===== Working data =====

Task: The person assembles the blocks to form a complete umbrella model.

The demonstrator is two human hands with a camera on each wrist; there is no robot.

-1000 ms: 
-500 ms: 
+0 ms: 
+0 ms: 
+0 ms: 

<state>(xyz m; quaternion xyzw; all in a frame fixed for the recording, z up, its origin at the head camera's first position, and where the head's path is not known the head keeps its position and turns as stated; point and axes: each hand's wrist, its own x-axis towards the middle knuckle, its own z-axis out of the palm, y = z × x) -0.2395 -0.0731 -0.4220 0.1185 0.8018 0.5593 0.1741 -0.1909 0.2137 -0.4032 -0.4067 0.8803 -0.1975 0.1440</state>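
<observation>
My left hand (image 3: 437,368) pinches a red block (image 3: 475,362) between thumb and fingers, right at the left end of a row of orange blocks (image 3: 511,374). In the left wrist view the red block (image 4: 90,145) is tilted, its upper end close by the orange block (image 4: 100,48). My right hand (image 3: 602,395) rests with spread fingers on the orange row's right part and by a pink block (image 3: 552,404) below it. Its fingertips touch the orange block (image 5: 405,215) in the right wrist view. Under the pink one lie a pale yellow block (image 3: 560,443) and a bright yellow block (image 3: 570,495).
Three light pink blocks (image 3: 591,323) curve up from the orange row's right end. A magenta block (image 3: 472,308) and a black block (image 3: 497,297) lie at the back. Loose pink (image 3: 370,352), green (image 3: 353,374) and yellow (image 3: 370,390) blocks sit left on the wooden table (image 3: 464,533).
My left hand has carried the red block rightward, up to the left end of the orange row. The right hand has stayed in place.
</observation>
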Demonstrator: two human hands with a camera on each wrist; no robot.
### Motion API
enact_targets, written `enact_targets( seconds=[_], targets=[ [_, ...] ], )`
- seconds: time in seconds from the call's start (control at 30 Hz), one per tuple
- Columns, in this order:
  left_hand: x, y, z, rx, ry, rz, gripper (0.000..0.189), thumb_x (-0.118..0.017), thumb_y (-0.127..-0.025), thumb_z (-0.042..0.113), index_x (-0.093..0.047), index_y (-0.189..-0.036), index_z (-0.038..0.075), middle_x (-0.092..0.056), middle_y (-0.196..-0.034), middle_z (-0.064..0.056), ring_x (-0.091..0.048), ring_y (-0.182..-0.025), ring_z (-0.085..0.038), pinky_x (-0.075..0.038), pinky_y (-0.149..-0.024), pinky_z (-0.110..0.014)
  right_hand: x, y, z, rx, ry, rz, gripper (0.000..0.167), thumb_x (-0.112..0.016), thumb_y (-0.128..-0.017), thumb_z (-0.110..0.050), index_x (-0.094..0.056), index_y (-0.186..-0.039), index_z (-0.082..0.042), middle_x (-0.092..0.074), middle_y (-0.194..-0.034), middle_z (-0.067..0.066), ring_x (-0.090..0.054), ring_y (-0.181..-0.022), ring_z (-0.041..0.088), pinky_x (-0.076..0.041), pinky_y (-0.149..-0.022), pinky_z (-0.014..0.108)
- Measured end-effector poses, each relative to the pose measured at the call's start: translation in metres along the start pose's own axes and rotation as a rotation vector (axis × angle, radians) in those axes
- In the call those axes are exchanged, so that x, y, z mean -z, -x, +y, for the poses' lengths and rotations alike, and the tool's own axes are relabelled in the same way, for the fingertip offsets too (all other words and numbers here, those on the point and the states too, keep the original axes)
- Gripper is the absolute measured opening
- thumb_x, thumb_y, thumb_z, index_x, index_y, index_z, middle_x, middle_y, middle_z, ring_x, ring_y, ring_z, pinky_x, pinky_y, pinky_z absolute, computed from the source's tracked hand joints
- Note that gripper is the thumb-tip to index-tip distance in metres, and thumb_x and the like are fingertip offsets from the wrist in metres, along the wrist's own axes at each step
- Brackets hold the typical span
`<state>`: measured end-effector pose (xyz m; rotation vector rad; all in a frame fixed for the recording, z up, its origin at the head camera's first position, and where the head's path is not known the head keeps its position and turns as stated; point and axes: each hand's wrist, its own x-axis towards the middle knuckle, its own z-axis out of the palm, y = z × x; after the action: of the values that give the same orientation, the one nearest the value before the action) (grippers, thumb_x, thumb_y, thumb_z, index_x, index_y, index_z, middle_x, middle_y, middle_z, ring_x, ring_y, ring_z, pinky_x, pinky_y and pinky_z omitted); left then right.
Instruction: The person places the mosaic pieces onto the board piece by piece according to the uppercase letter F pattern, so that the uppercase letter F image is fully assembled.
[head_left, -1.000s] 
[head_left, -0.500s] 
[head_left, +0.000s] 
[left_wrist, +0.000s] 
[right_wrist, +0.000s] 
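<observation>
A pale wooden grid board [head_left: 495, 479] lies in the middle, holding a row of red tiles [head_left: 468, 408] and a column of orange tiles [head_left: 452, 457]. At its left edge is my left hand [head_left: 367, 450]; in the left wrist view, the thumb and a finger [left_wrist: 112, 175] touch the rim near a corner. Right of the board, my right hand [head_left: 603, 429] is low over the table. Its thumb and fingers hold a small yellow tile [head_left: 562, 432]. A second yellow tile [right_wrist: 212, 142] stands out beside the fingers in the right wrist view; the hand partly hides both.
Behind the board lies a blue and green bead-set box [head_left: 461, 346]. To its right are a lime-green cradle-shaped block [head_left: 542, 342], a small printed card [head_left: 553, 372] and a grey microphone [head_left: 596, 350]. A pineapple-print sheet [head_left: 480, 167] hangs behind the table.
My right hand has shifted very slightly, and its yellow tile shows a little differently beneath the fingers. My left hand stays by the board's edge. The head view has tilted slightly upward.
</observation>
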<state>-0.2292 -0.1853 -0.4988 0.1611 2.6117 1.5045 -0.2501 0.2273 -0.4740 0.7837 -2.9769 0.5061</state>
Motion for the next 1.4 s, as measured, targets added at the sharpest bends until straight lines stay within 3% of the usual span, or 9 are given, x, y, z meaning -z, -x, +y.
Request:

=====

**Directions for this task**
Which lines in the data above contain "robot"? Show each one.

**Answer box**
The demonstrator is two human hands with a camera on each wrist; there is no robot.
Demonstrator: two human hands with a camera on each wrist; no robot.

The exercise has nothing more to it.